Nous avons plutôt tendance à penser que Donald Trump joue un simple numéro d’esbroufe depuis des semaines pour apparaître comme le gardien du temple du monde, et fédérer ses électeurs convaincus d’une menace que seule l’Amérique pourrait arrêter. Et il excelle dans un jeu qu’il pratique bien mieux que la politique : le business et la pression économique. De là à mener une guerre à un an des élections ? Certainement pas ! Comme en 2011, tout va retomber rapidement avec la campagne américaine, les enjeux internes, la crise économique, l’immigration, les attentats suprématistes, etc.

Alors que les Etats-Unis ont été en guerre quasiment durant depuis le début de leur existence, on constate qu’ils ne gagnent plus une seule guerre depuis le Vietnam.

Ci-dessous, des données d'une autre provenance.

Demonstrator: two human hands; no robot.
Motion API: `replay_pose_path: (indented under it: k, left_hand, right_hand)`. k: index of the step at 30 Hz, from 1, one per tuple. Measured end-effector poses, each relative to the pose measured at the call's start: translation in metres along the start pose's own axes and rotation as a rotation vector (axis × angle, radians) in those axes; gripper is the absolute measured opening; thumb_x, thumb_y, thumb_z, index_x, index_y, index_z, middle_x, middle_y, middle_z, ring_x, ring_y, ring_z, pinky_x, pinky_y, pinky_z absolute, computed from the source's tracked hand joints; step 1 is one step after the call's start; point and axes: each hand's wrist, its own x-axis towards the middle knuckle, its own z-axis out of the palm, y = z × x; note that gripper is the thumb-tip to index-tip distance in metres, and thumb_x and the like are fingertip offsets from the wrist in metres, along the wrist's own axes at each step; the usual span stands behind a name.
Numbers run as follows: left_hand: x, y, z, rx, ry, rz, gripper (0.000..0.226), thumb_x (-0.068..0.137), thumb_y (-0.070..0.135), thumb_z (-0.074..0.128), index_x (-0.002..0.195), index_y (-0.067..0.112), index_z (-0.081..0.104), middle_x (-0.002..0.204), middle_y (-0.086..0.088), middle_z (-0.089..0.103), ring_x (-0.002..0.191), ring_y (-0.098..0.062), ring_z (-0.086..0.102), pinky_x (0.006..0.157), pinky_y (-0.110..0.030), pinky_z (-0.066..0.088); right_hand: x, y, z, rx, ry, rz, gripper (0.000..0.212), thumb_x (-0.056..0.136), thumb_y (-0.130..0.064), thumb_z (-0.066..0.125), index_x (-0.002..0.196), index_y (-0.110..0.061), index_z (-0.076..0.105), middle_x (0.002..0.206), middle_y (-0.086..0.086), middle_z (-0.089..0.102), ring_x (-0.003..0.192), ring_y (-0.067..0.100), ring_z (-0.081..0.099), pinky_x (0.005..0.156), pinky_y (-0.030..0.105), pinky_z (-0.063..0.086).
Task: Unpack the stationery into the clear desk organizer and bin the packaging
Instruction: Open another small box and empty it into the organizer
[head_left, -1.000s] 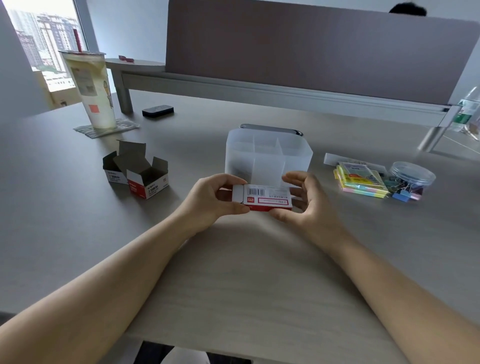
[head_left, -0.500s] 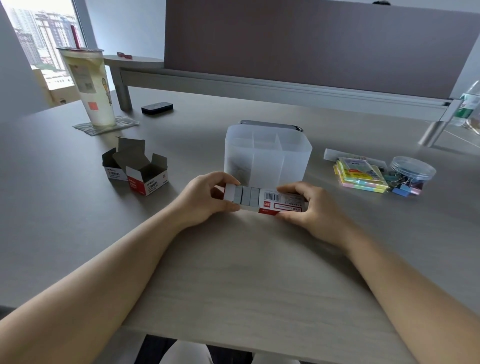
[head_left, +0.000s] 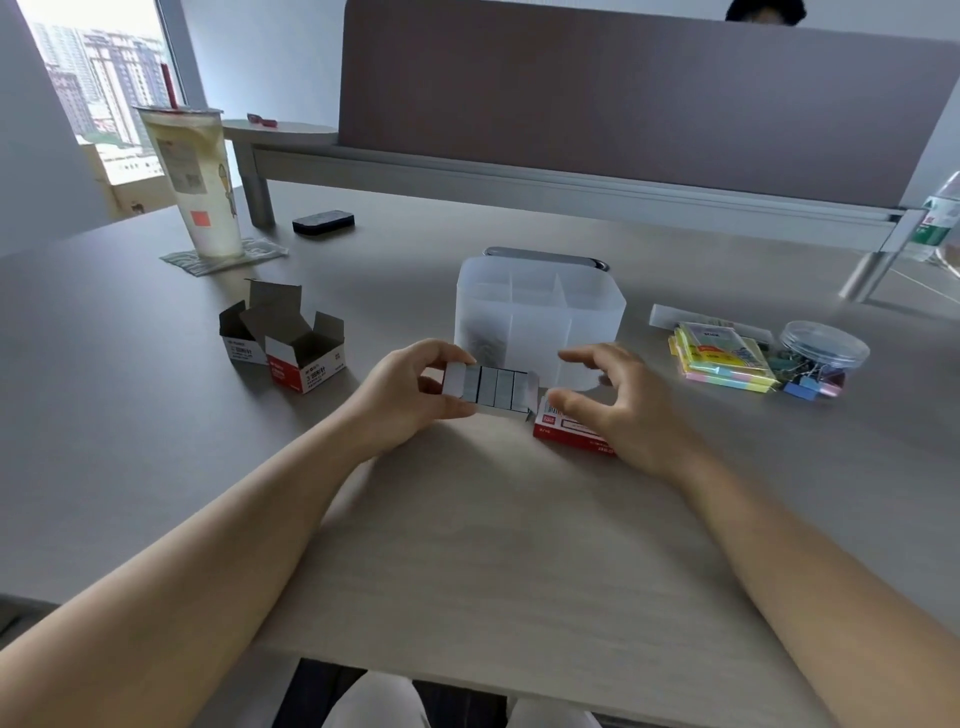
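On the pale counter (head_left: 483, 545) at mid-frame, just before the clear organizer (head_left: 540, 317), my left hand (head_left: 405, 400) pinches the staple tray (head_left: 488, 389) by its ends, right hand (head_left: 618, 410) loose-fingered over the red sleeve (head_left: 566, 434); dense strips, probably spill if tilted.

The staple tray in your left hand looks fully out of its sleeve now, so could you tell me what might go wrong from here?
1. The left hand grips the open tray of staples only at one end; a tilt could spill the strips onto the desk.
2. The organizer stands just behind; a bump while tipping them in could shove it.
3. The empty red sleeve lies under the open right hand and could be forgotten instead of binned.
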Motion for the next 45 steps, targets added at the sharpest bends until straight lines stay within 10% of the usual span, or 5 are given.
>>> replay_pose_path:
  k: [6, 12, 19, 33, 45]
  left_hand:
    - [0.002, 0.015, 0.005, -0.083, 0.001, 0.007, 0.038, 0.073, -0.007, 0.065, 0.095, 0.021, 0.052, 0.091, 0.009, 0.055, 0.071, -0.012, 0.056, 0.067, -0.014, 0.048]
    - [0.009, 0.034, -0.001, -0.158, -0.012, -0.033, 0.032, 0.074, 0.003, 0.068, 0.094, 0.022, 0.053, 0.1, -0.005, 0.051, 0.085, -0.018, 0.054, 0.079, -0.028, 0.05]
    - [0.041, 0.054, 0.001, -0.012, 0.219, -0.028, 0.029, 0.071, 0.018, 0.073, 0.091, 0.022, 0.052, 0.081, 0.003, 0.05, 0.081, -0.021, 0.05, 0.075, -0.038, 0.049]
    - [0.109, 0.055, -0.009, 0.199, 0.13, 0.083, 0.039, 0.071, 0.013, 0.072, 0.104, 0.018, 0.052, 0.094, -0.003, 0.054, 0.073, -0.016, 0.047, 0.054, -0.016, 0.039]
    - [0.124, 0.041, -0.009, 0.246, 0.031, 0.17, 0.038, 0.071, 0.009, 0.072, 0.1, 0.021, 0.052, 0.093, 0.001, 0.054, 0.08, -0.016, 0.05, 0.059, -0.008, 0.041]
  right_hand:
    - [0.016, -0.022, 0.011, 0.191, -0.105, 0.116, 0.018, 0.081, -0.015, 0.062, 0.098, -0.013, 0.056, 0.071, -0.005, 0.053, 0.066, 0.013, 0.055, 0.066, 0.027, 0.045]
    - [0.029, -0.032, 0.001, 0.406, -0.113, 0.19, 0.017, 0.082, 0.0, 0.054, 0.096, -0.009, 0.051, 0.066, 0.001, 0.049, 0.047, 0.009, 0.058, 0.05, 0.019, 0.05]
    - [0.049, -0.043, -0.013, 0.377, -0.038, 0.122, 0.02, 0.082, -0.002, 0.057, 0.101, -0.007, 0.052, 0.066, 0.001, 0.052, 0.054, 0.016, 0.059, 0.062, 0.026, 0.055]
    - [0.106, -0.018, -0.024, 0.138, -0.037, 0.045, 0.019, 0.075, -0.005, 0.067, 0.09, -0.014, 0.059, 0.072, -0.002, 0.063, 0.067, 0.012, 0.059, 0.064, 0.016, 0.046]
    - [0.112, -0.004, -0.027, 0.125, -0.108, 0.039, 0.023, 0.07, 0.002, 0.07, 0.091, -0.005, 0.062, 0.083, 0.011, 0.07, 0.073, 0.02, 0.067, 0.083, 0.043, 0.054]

Alors à quoi bon se lancer dans un conflit contre une armée régionale très puissante ?

On imagine mal Trump risquer de rater sa réélection en 2020 pour une guerre aventureuse, une de plus. Un conflit qui serait gravissime pour toute la région, puisque l’Arabie saoudite et les Emirats arabes unis emboîteraient le pas, provoquant l’affrontement des deux plus grands blocs idéologiques, politiques, culturels, et religieux de la région. Et s’il n’est pas réélu, qui gèrerait ce chaos ? Bref, en deux mots comme en trois : rien à gagner. Donald Trump attendra au moins d’être réélu pour poursuivre sa théorie du chaos, c’est quasiment devenu une évidence. Mais en 2020 et après, s’il est réélu, qu’aura-t-il alors à perdre ?

Sébastien Boussois est docteur en sciences politiques, chercheur Moyen-Orient relations euro-arabes/terrorisme et radicalisation, enseignant en relations internationales, collaborateur scientifique du CECID (Université libre de Bruxelles), de l’OMAN (UQAM Montréal) et du CPRMV (Centre de prévention de la radicalisation menant à la violence/Montréal).